I can't remember the name of a book I read in a freshman lit class. Some vague details:

Its about a man whose last name is, I think, Siegel. He is perhaps 45-60 and has injuries that make him walk with a cane. He may have been an author.

There's a lot of talk about how his house is on top of this hill and it has long treacherous stone steps that he struggles to climb up and down.

He hires a young girl to work as a maid. She secretly has an abusive boyfriend and drug problems.

The girl eventually bakes glass into a casserole and intends to feed it to the man, but I believe drops it so that he never discovers her plot.

The man also might eventually fall down some icy stairs and die/gravely injure himself. Maybe she pushed him?

Some more details:

I read the story in 2012 as part of the curriculum at my community college. I don't believe it was recently published but it was not a classic either. It was set in the 21st century.

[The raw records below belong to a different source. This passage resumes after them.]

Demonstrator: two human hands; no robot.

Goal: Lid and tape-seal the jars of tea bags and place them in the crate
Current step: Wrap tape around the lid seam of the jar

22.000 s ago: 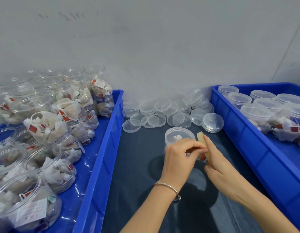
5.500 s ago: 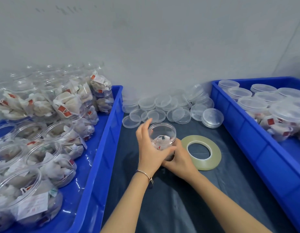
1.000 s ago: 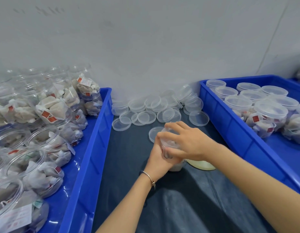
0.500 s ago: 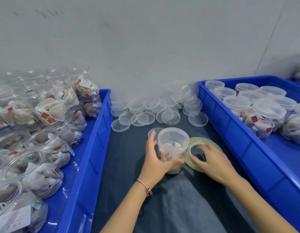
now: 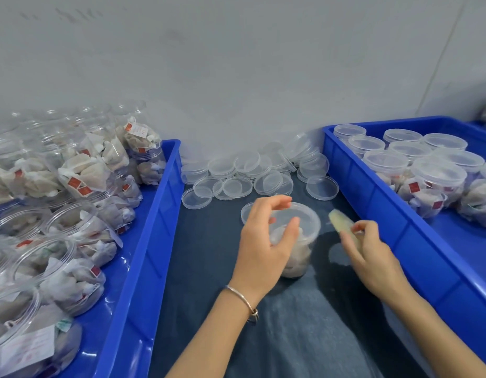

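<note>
Clear plastic lidded jar of tea bags sits mid-table on dark cloth, btwn two blue plastic crates: left crate w/ open jars, right crate w/ lidded jars. Loose clear round lids heaped behind jar, against wall. Left hand just left of jar; right hand to its right, pinching yellowish tape roll.

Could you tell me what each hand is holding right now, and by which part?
Right hand pinches the yellowish translucent tape roll at its near rim; left hand holds nothing.
</note>
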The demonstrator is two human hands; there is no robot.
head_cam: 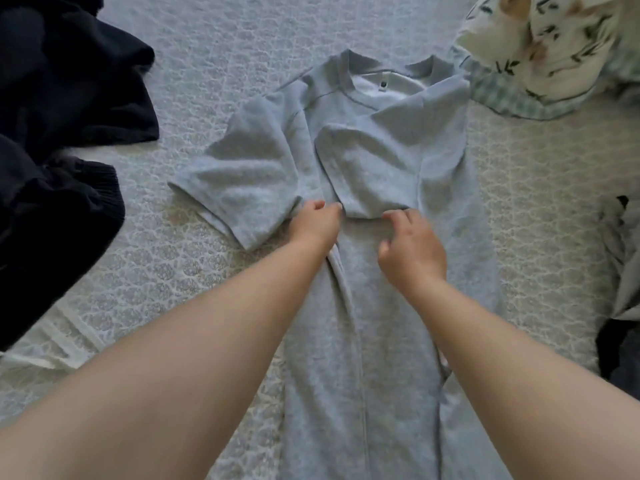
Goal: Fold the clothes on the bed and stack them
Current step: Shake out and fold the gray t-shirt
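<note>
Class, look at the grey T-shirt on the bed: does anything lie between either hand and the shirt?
Nothing visible does. The left hand and right hand are both already on the grey T-shirt, fingers curled at its folded sleeves. The dark clothes lie well aside.

A light grey cotton T-shirt point(381, 306) lay lengthwise in the middle of the pale patterned bedspread point(207, 46), collar at the far end. Both hands rested on its chest, the left hand point(317, 225) just beside the right hand point(412, 249). A heap of dark navy garments point(62, 116) lay to the left. A cream leaf-printed cloth point(554, 46) sat at the far right, on a pale green checked fabric point(512, 98).
</note>
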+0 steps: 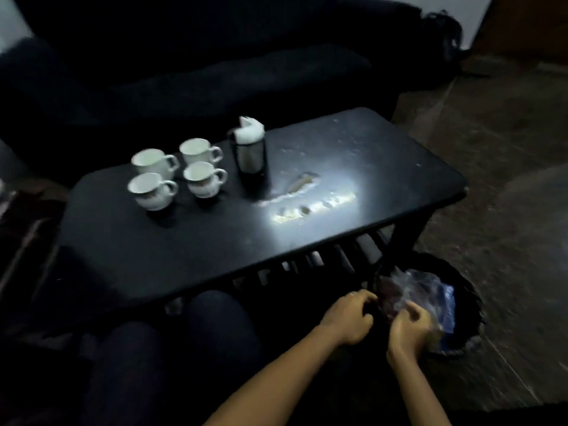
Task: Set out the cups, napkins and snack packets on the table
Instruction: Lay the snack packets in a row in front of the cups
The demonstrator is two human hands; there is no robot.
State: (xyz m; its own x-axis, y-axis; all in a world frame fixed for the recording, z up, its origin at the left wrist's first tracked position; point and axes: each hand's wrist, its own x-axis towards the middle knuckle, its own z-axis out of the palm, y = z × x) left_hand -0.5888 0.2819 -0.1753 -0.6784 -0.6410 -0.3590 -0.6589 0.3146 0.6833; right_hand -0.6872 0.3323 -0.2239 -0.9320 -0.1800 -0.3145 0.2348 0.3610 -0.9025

The book was English and it was an american lit class so I'm pretty sure it wasn't translated.

The book was pretty gloomy and tragic. The man slowly started warming up and enjoying life again through contact with the girl, but he never voices those opinions.

The girl was so unused to caring interactions that she was convinced the man was making fun of her. She was uneducated I think.


1 Answer 1


The Tattooed Girl by Joyce Carol Oates

Description from goodreads.com:

Joshua Seigl, a celebrated but reclusive author, is forced for reasons of failing health to surrender his much-prized bachelor's independence. Advertising for an assistant, he unwittingly embarks upon the most dangerous adventure of his privileged life.

Alma Busch, a sensuous, physically attractive young woman with bizarre tattoos covering much of her body, stirs in Seigl a complex of emotions: pity? desire? responsibility? guilt? Unaware of her painful past and her troubled personality, Seigl hires her as his assistant. As the novel alternates between Seigl's and Alma's points of view, the naïve altruism of the one and the virulent anti-Semitism of the other clash in a tragedy of thwarted erotic desire.

With her masterful balance of dark suspense and surprising tenderness, Joyce Carol Oates probes the contemporary tragedy of ethnic hatred and challenges our accepted limits of desire. The Tattooed Girl may be her most controversial novel.

Reviews mention abusive boyfriend, Dmitri and ground glass in seafood casserole.